On corporate theater, social enterprises, activity-based cost accounting, and other topics of interest.

(originally published by Booz & Company)
Photograph by Matthew Septimus

The Play’s the Thing
Timothy Clark (timothy.clark@durham.ac.uk) and Iain Mangham (ilmangham@aol.com), “From Dramaturgy to Theatre as Technology: The Case of Corporate Theatre,” Journal of Management Studies, Vol. 41, Issue 1, January 2004. Click here.

There’s nothing like a night at the theater to stir people’s passions and drive people into action; that was Hamlet’s idea when he put on a play within a play to trigger the conscience of the king. According to Timothy Clark, professor of organizational behavior at Durham Business School at the U.K.’s University of Durham, and Iain Mangham, a senior visiting research fellow at King’s College, University of London, “corporate theater” is increasingly being used to spice up business conferences, annual meetings, and product launches, and to attract audiences to “a company’s service, product, and/or slogan.” The corporate live events sector is an industry worth even more than £500 million ($900 million) in the U.K. alone, with 200 companies offering the service.
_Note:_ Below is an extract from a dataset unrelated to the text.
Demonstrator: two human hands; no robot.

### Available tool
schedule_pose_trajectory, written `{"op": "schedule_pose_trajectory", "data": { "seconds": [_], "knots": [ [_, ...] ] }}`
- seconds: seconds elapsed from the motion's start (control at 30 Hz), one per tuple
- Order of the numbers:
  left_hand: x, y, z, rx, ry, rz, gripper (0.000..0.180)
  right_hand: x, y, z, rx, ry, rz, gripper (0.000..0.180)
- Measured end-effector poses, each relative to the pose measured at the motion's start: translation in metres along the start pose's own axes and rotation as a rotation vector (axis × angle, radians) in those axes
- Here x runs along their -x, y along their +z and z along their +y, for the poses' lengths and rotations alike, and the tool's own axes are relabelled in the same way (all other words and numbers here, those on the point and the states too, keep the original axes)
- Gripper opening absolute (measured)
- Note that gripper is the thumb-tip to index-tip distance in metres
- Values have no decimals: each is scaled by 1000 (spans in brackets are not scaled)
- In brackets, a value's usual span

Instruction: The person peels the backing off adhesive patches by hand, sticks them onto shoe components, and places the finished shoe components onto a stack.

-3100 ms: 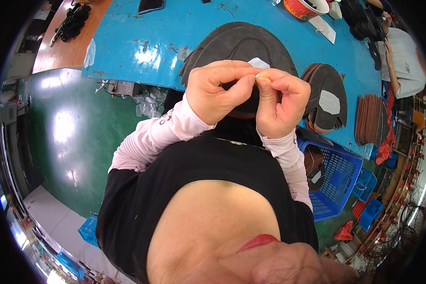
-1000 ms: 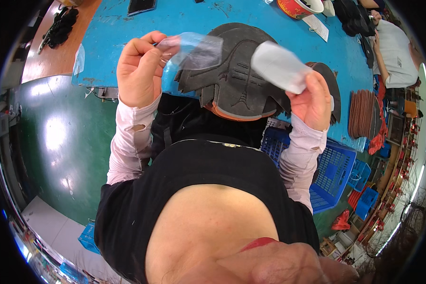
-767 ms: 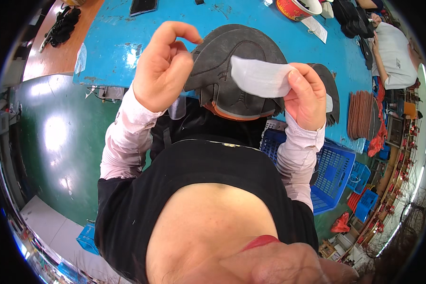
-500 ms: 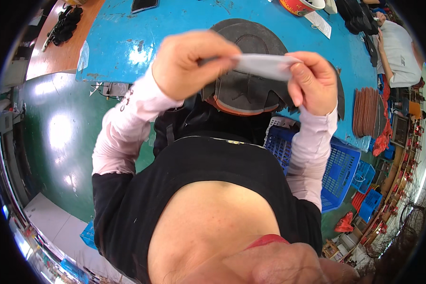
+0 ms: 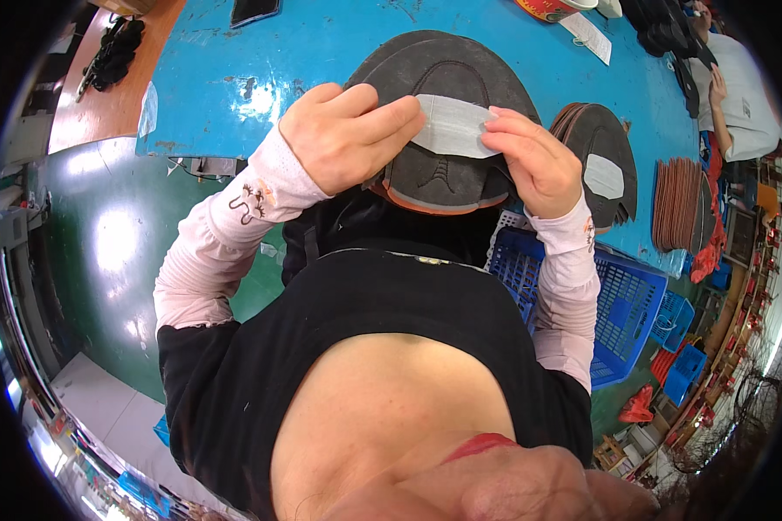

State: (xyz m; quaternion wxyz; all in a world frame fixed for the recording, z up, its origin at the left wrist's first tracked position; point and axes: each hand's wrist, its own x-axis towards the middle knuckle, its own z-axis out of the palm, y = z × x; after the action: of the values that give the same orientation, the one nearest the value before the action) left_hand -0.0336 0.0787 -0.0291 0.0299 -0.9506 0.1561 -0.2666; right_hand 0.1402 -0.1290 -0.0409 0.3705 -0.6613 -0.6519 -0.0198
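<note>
A: Left hand (image 5: 343, 139) over the near edge of the blue table (image 5: 235, 87), fingers together, pinching the left end of a pale grey strip (image 5: 450, 130)

B: And the strip itself?

A: Held flat across a dark rounded sole piece (image 5: 443, 178) sitting at the table's near edge, just under both hands. Right hand (image 5: 534, 165) clamped on the strip's right end, fingertips pressed down on it

B: How far along, judging by that?

A: Strip lined up over the dark piece, seemingly laid on but not yet smoothed flat; ends not let go. Further right, another dark piece with a pale patch (image 5: 604, 169) already on it, so likely one done at least. Beside that, a stack of brown flat pieces (image 5: 678, 204) toward the right edge, probably waiting

B: Rest of the surface and the room?

A: Worn blue tabletop with scuffs; a brown wooden top (image 5: 104, 95) adjoining at the far left. Green glossy floor (image 5: 96, 260) below on the left. Blue plastic crates (image 5: 617, 304) under the right side. Another person's pale sleeve (image 5: 743, 95) at the far right corner
</note>
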Motion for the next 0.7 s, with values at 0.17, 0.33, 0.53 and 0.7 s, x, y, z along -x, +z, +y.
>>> {"op": "schedule_pose_trajectory", "data": {
  "seconds": [0.17, 0.33, 0.53, 0.7],
  "knots": [
    [4, 3, -4, 58, -13, -54, 40, 4, 8, 1, 156, -66, -29, 22],
    [-8, -12, -1, 222, -74, -29, 44, -6, -3, -36, 288, 29, 31, 37],
    [7, 11, 17, 186, -123, -232, 63, 6, 44, -49, 502, 265, -226, 91],
    [28, 21, 3, 242, -110, -220, 67, 34, 42, -30, 622, 440, -122, 94]
  ]
}}
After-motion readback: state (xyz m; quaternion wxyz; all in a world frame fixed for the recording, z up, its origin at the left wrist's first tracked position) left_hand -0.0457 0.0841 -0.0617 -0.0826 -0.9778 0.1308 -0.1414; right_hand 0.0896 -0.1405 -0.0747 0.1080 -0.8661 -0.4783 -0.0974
The cost of these events can range from £100,000 ($180,000) to millions of pounds.

The events are part evangelical rally, part Broadway extravaganza, as Professors Clark and Mangham found out when they were invited to watch the development and performances of a piece of theater put on by a bank that had recently undergone a merger. At this performance, the audience was made up of employees from throughout the recently merged organizations. The show, featuring managers and other bank employees alongside a TV personality and the band the Corrs, took place in a 5,000-seat arena. The performance was titled “Your Life. Your Bank.” Its purpose was to celebrate the merger, but at a deeper level, the company hoped that the theatrical experience would galvanize the audience into becoming champions of the new corporate culture on their return to the workplace.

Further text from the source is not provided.